**YOUR ASSIGNMENT**. Taking the listing below, restate word for word each line from the line with "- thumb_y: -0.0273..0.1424" to the line with "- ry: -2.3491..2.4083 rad", ends included, and stop there.
-- RAW DATA follows --
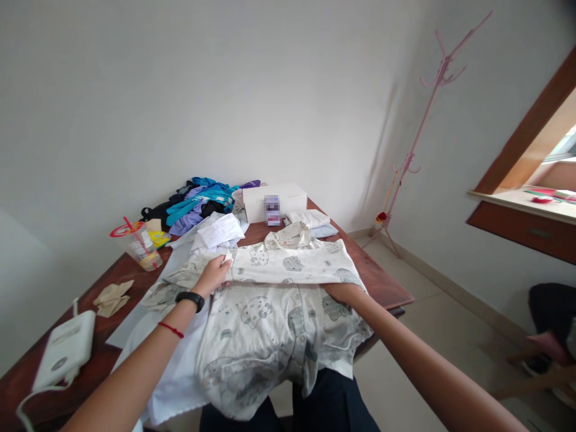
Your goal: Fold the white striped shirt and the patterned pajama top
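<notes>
A cream pajama top [258,312] with grey cartoon cat prints lies spread on the table, its lower hem hanging over the front edge towards my lap. One sleeve is laid straight across the chest, below the collar [290,236]. My left hand [215,275] pinches the cloth at the left end of this sleeve, thumb on top. From the right, my right hand [338,292] reaches beneath the folded sleeve; its fingers are hidden by the fabric. White cloth [168,384] lies under the top on the left.
A heap of blue, purple and black clothes [202,201] sits against the wall, beside a white box [288,198]. Folded clothes [310,221] lie before the box. Leftward are a plastic cup [146,255], a tissue [112,298] and a white corded device [67,351]. A pink coat rack [423,126] stands in the corner.
</notes>
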A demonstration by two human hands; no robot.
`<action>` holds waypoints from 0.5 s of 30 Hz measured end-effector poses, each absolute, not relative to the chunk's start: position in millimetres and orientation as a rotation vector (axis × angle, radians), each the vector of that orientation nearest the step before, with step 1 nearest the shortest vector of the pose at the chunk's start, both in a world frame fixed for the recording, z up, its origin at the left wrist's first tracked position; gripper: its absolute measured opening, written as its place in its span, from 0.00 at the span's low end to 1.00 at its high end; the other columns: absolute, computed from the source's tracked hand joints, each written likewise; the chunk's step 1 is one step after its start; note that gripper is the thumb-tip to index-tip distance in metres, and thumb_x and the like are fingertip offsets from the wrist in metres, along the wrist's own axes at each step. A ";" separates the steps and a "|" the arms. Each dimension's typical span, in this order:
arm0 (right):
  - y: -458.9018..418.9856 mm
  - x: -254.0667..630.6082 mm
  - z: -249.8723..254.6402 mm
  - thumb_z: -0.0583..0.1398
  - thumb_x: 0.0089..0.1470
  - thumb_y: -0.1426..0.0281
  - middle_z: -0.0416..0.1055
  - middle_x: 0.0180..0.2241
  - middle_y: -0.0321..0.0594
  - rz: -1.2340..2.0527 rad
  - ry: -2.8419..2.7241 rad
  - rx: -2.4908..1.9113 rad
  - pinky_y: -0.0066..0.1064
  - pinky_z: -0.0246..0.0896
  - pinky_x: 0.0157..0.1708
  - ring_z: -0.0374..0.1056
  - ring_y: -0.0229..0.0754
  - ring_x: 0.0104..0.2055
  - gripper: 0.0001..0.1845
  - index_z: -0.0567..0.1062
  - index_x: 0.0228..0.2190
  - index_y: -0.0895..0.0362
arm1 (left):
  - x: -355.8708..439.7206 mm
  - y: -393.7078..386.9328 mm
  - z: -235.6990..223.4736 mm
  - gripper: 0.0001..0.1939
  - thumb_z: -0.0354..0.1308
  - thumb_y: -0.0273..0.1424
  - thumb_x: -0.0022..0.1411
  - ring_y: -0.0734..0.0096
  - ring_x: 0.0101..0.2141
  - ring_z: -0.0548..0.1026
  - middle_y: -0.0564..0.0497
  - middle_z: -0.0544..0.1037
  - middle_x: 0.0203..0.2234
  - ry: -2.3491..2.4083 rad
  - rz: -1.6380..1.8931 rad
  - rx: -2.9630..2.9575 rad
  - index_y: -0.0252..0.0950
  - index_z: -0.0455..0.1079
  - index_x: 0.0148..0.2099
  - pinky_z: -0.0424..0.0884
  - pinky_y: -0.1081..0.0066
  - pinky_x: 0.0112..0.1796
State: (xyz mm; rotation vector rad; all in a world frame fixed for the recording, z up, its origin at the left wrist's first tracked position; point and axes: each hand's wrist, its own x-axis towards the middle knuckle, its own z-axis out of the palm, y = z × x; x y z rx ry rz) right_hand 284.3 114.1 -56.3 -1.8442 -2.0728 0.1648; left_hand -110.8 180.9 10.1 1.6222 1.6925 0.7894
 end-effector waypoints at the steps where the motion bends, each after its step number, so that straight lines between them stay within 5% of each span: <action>1: 114.2 282.8 -54.8 0.49 0.64 0.55 0.56 0.69 0.35 0.177 -2.080 -1.830 0.47 0.33 0.74 0.42 0.53 0.74 0.35 0.60 0.69 0.53 | -113.3 182.5 8.8 0.14 0.49 0.37 0.71 0.65 0.22 0.76 0.49 0.77 0.27 1.744 0.756 1.689 0.35 0.71 0.49 0.66 0.73 0.21; 6: 110.0 277.4 -57.2 0.46 0.66 0.55 0.51 0.71 0.34 0.300 -2.063 -1.772 0.46 0.33 0.73 0.41 0.50 0.74 0.35 0.54 0.71 0.52 | -120.7 183.0 3.4 0.19 0.47 0.35 0.72 0.47 0.47 0.78 0.37 0.79 0.45 1.994 0.563 2.011 0.36 0.67 0.60 0.71 0.59 0.44; 11: 104.4 280.3 -56.2 0.45 0.67 0.54 0.43 0.73 0.36 0.416 -2.086 -1.774 0.48 0.31 0.73 0.35 0.51 0.75 0.37 0.50 0.71 0.53 | -115.9 171.7 -4.8 0.24 0.46 0.36 0.72 0.41 0.44 0.79 0.34 0.80 0.41 2.127 0.300 2.185 0.37 0.60 0.67 0.70 0.52 0.45; 15: 94.1 283.3 -40.4 0.46 0.66 0.50 0.47 0.72 0.39 0.565 -2.225 -1.680 0.43 0.34 0.73 0.41 0.50 0.74 0.37 0.58 0.69 0.56 | -111.8 167.4 -6.2 0.27 0.46 0.36 0.72 0.42 0.41 0.80 0.34 0.81 0.39 2.165 0.206 2.249 0.37 0.56 0.70 0.71 0.54 0.42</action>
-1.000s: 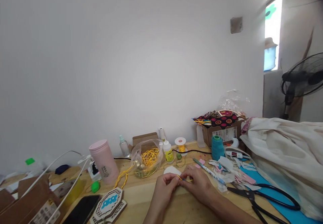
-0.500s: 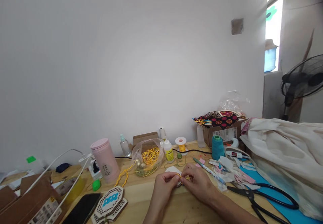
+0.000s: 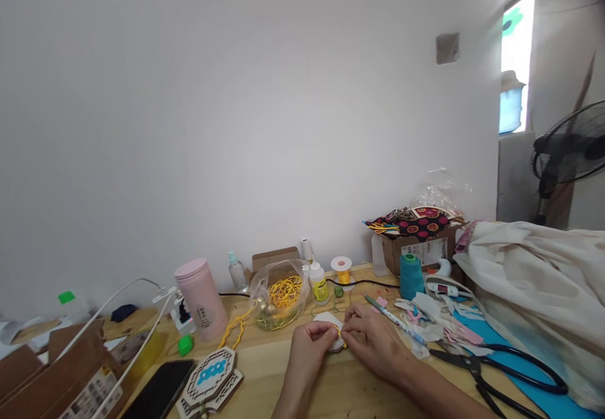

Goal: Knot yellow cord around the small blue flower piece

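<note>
Both hands meet low in the middle of the view, over the wooden table. My left hand (image 3: 309, 351) pinches a yellow cord (image 3: 336, 329) between thumb and forefinger. Close beside it, my right hand (image 3: 371, 338) has its fingertips closed on the same cord, a short yellow end showing below them. Under the fingers lies a small white piece (image 3: 326, 318), partly covered by the hands; its full shape is hidden. To the left rests an octagonal wooden ornament (image 3: 210, 378) with a cut-out border and a blue pattern, a twisted yellow cord at its top.
Black-handled scissors (image 3: 472, 363), a pen (image 3: 390, 318), paper scraps and a teal thread cone (image 3: 411, 277) lie right. Behind stand a glue bottle (image 3: 318, 283), a yellow spool (image 3: 342, 271) and a bag of yellow cord (image 3: 283, 293). A pink tumbler (image 3: 201, 299) and phone (image 3: 161, 390) are left.
My fingers have shifted slightly on the yellow cord, and the right fingertips have parted a little from the left. More of the white piece shows. The whole view has moved slightly.
</note>
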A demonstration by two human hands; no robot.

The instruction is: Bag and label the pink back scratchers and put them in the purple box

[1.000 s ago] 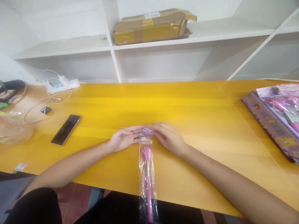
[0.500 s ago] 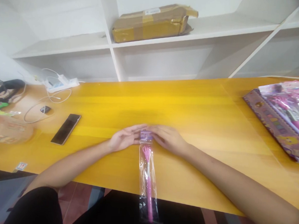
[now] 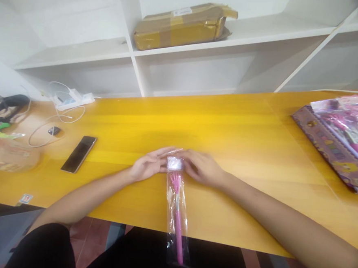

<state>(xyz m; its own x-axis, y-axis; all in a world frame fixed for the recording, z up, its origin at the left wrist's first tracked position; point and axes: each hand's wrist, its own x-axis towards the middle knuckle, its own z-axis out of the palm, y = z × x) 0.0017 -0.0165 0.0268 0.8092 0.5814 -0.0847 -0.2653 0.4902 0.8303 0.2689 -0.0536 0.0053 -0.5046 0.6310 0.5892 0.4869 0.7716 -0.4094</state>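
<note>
A pink back scratcher (image 3: pixel 178 226) with a small hand-shaped head and a silver shaft lies inside a clear plastic bag (image 3: pixel 168 231). The bag hangs past the table's front edge at its lower end. At its top, a shiny header card (image 3: pixel 175 163) catches the light. My left hand (image 3: pixel 148 163) grips the left side of the bag's top, its fingers reaching behind it. On the other side my right hand (image 3: pixel 203 166) has its curled fingers at the top right corner of the bag. Both sets of fingertips are partly hidden.
At the right stands a purple printed display box (image 3: pixel 328 150) full of similar bagged pink scratchers. A phone (image 3: pixel 79 154), a power strip (image 3: pixel 75 101) with cables and a clear plastic container (image 3: pixel 10 155) lie left. A taped cardboard box (image 3: pixel 180 28) sits on the white shelf behind.
The bag's top has tilted slightly, so the header that looked purple now shines whitish, and a strip of clear film shows above it. Both hands stay nearly in place.
</note>
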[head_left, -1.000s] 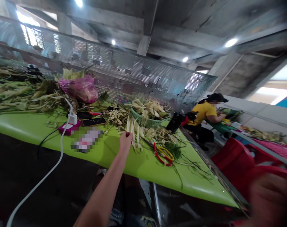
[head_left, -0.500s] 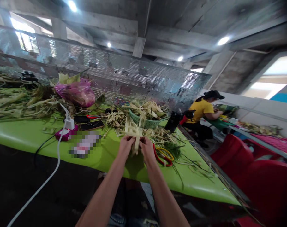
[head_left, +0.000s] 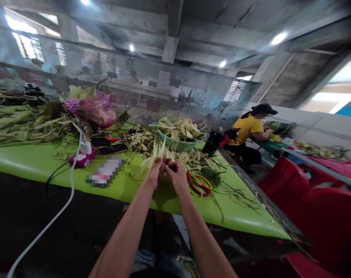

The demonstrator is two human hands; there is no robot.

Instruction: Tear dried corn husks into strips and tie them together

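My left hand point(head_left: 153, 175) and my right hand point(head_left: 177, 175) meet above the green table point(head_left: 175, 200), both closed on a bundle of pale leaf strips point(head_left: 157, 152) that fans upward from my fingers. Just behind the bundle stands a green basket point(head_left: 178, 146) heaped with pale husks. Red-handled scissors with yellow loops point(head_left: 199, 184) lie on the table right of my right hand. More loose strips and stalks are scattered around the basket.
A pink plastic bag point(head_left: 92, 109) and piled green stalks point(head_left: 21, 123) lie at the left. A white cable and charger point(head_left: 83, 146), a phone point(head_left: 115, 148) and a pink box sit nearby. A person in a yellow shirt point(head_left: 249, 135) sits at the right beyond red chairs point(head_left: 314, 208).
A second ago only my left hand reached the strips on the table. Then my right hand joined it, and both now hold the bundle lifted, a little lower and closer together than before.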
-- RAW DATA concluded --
**REPLY**.
  - thumb_y: -0.0273..0.1424
  - thumb_x: -0.0022..0.1411
  - ring_y: -0.0734..0.0096
  - ring_x: 0.0101..0.2141
  - ring_z: -0.0548..0.1026
  - middle_y: -0.0564..0.0497
  - middle_z: -0.0544..0.1037
  - middle_x: 0.0203..0.2234
  - ry: -2.3491..2.4083 rad

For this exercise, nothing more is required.